Die Lehrverpflichtung bestimmt sich nach der Sächsischen Dienst-aufgabenverordnung an Hochschulen (HSDAVO) in ihrer jeweils geltenden Fassung und beträgt aktuell 8 Lehrveranstaltungsstunden á 45 Minuten pro Woche der Vorlesungszeit. Erwartet werden sehr gute Kommunikationsfähigkeiten in deutscher und englischer Sprache in Wort und Schrift. Der*die Stelleninhaber*in muss in der Lage sein, Lehrveranstaltungen auch in englischer Sprache durchzuführen, um die Internationalisierung der Hochschule zu unterstützen. Die Lehr- und Amtssprache ist deutsch.
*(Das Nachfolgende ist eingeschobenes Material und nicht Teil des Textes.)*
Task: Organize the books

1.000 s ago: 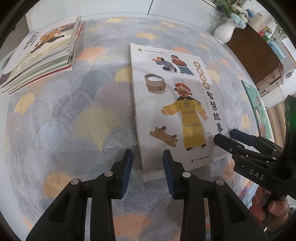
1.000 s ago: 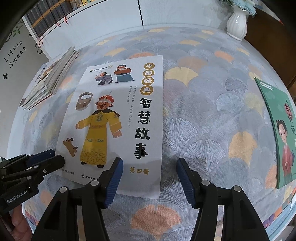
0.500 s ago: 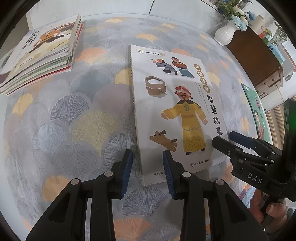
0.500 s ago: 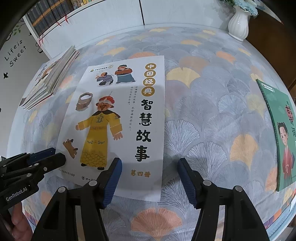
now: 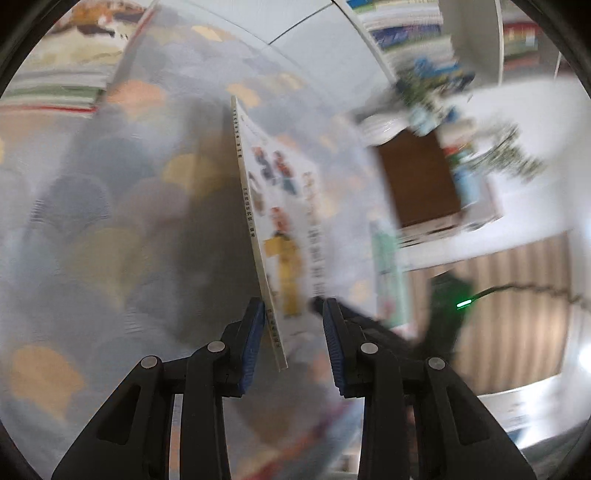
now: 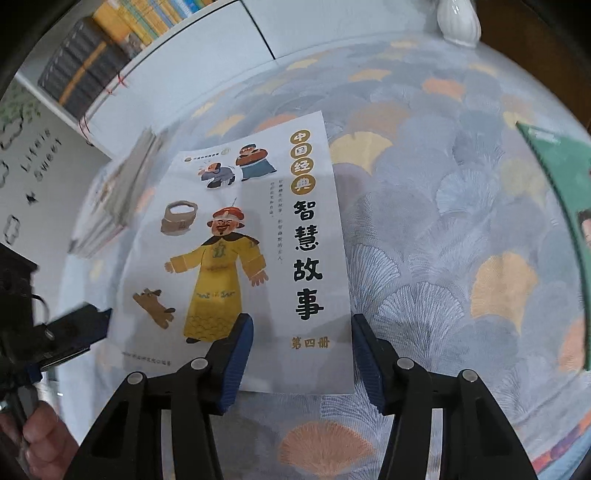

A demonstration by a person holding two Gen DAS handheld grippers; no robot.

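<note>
A white picture book (image 6: pixel 255 254) with a man in a yellow robe on its cover is tilted up off the patterned cloth. In the blurred left wrist view its spine edge (image 5: pixel 255 236) stands between my left gripper's fingers, against the left pad (image 5: pixel 253 343). My left gripper (image 5: pixel 291 345) is open around that corner and shows at the left of the right wrist view (image 6: pixel 74 332). My right gripper (image 6: pixel 301 363) is open, its fingers either side of the book's near edge. A stack of books (image 6: pixel 114 206) lies at the far left.
A green book (image 6: pixel 561 206) lies at the table's right edge. A white vase (image 6: pixel 458 18) stands at the back by a brown cabinet (image 5: pixel 417 177). Shelves of books (image 6: pixel 110 48) line the wall behind. The cloth (image 6: pixel 443 221) covers the table.
The white book lay flat on the cloth; now its left side is raised on edge. My left gripper has swung and moved in on the spine corner. My right gripper has moved closer to the near edge.
</note>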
Die HGB versteht sich als eine Diversität wertschätzende Kunsthochschule und setzt sich für ein chancengerechtes und diskriminierungskritisches Lern-, Lehr- und Arbeitsumfeld ein. Unterschiedliche Lebenswirklichkeiten und Perspektiven sehen wir als Bereicherung. Ihre Bewerbung ist bei uns willkommen, unabhängig von kultureller und sozialer Herkunft, Geschlecht, Religion, Behinderung, Alter oder sexueller Identität. Schwerbehinderte bzw. ihnen gleichgestellte Menschen werden entsprechend bei gleicher Eignung, Befähigung und fachlicher Leistung besonders berücksichtigt. Ein Nachweis der Schwerbehinderung bzw. Gleichstellung ist den Bewerbungsunterlagen beizufügen. Die HGB ist Mitglied der Charta „Familie in der Hochschule“ und fördert nachhaltige Chancengleichheit sowie die Vereinbarkeit von Familienaufgaben und denen in Studium, Arbeit und Lehre.

Weitere Informationen über die Hochschule können unter https://www.hgb-leipzig.de abgerufen werden.

Bewerbungen mit Motivationsschreiben, tabellarischem Lebenslauf, Darstellung des wissenschaftlichen Entwicklungsweges, einer Publikationsliste mit fünf hervorgehobenen und für das Berufungsgebiet als besonders relevant eingeschätzten Veröffentlichungen, Textproben (Dissertation oder Habilitation sowie ein weiterer Text), Nachweisen über Lehrbefähigung und Lehrerfahrung, Lehrkonzept (max. 3 Seiten), Kopie aller relevanten Urkunden und Zeugnisse zu Hochschulabschlüssen und des höchsten erworbenen akademischen Grades sind bis zum 31.08.2026 bitte ausschließlich über unser Online-Bewerbungsportal einzureichen.

Mit der Übersendung Ihrer Bewerbungsunterlagen geben Sie uns Ihre Einwilligung, Ihre von Ihnen übersendeten personenbezogenen Daten zum Zwecke der Durchführung des Bewerbungsverfahrens zu verarbeiten (vgl. Artikel 6 DSGVO; siehe auch § 32 BDSG).

Bitte beachten Sie, dass die Hochschule Bewerbungs-, Fahrt- und Übernachtungskosten nicht erstattet.